▶ [Problem]:
From the records below, print exactly the lines starting at the one containing "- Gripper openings" and ending at the one containing "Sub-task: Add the", ends included, and nothing else.

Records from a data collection
================================
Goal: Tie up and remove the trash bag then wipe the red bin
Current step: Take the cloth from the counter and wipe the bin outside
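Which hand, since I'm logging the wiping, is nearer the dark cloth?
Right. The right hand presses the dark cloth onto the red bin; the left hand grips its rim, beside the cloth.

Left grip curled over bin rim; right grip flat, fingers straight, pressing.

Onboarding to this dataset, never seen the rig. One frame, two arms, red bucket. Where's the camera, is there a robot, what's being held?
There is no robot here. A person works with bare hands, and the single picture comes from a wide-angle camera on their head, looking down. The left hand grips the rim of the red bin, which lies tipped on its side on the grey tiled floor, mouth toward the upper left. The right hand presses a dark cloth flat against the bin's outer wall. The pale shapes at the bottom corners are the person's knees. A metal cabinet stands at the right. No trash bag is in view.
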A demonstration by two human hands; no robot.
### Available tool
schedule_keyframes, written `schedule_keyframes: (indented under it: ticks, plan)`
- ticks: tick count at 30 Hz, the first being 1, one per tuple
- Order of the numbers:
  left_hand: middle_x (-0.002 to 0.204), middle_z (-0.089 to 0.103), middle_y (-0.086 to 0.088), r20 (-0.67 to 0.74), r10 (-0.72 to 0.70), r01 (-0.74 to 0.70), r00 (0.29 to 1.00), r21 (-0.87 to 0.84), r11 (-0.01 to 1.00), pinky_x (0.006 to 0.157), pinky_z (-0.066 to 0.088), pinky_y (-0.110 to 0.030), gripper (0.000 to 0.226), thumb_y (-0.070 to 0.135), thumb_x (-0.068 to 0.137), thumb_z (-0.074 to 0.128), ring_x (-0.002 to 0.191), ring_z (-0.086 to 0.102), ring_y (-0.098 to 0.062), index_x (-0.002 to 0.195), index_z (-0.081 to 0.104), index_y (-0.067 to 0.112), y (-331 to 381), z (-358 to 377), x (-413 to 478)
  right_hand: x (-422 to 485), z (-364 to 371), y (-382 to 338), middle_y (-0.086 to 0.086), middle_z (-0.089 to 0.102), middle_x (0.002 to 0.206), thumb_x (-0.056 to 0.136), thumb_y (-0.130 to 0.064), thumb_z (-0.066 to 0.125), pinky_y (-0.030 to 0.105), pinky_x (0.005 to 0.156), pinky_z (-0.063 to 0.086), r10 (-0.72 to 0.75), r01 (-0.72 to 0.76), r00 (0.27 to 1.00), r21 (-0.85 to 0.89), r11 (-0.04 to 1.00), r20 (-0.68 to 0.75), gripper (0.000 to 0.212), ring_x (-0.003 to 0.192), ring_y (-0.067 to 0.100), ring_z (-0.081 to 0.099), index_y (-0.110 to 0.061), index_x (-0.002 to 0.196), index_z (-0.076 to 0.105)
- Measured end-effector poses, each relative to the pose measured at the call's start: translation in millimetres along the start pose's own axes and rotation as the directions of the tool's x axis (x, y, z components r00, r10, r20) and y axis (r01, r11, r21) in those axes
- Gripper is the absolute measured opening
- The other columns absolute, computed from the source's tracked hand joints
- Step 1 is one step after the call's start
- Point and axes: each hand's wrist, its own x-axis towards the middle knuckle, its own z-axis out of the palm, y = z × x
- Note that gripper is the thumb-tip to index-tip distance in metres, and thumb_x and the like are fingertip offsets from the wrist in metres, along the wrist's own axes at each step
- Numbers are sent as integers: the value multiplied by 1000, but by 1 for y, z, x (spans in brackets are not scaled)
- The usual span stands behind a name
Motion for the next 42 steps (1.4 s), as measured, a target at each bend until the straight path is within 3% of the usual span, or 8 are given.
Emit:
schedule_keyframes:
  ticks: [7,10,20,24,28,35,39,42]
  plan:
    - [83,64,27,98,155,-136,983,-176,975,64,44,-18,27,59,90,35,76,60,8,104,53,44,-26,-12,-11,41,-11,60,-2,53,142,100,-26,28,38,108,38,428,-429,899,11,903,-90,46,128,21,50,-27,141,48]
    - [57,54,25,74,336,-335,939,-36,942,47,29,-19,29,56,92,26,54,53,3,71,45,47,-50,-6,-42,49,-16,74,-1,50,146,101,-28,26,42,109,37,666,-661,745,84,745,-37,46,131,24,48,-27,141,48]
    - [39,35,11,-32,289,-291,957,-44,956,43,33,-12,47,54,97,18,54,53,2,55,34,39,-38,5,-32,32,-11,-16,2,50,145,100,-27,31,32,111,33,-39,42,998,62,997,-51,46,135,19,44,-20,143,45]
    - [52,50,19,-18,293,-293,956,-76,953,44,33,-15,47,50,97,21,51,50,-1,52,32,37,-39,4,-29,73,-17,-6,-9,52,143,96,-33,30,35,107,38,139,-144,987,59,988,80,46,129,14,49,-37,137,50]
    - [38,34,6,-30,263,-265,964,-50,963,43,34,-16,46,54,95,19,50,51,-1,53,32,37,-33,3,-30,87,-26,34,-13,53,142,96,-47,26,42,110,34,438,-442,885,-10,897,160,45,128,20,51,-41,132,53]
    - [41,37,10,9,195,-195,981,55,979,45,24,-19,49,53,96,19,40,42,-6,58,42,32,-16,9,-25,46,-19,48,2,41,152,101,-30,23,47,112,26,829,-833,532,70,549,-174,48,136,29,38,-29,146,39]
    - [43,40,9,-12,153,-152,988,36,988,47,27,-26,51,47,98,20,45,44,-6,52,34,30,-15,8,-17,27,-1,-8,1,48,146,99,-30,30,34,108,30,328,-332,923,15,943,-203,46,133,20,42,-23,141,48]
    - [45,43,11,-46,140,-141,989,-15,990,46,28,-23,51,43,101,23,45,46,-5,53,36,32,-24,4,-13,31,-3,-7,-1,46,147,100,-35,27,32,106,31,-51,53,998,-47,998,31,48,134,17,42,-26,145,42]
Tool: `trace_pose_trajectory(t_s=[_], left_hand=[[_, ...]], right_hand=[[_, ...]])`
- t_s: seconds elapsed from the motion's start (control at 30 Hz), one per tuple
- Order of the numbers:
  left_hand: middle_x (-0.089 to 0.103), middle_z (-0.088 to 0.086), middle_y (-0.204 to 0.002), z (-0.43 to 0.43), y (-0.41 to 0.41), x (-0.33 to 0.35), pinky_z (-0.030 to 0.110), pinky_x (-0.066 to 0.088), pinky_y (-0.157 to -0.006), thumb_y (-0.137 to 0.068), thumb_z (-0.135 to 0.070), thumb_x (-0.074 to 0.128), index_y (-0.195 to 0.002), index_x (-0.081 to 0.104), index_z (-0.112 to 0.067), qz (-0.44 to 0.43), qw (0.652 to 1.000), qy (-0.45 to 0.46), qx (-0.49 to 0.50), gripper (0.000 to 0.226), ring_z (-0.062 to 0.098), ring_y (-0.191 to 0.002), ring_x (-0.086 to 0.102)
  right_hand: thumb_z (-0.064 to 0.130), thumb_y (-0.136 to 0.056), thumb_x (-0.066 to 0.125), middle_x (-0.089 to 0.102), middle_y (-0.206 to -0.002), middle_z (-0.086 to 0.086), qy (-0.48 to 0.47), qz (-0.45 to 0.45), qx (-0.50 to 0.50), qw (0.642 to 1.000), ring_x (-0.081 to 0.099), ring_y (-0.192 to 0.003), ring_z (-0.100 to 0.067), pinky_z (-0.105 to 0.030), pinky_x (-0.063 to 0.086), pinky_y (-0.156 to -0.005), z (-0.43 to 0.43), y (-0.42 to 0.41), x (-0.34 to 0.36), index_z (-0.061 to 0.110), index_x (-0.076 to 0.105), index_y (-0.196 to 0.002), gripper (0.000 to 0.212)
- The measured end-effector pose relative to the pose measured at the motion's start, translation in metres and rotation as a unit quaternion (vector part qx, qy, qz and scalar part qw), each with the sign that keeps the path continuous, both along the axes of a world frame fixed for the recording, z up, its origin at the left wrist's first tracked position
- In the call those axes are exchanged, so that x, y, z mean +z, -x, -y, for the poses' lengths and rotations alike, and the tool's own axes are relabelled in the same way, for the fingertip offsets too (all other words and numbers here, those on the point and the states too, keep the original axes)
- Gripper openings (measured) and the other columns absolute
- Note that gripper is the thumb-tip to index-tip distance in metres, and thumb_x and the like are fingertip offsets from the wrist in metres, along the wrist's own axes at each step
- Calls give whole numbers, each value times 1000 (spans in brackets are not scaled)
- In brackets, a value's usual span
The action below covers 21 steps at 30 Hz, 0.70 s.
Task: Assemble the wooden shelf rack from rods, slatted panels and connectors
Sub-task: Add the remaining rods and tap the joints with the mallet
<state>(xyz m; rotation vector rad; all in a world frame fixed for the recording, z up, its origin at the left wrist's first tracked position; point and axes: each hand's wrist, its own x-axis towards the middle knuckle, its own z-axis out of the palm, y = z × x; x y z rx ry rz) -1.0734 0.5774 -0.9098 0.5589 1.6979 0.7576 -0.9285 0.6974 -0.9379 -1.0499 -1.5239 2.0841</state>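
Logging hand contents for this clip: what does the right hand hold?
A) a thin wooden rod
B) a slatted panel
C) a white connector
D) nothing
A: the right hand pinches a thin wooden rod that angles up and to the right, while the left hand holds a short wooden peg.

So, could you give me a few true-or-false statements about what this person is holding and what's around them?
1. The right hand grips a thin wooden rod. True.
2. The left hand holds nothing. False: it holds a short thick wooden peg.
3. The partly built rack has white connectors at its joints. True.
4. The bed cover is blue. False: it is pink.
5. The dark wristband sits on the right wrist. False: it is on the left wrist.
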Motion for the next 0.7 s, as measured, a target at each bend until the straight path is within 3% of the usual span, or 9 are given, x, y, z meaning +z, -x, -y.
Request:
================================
▶ [Exercise response]:
- Gripper openings (measured) and the other columns absolute
- Note that gripper is the thumb-tip to index-tip distance in metres, and thumb_x and the like are fingertip offsets from the wrist in metres, along the wrist's own axes at each step
- Calls give whole numbers, each value times 1000 (spans in brackets are not scaled)
- In brackets, a value's usual span
The action below covers 21 steps at 30 Hz, 0.70 s.
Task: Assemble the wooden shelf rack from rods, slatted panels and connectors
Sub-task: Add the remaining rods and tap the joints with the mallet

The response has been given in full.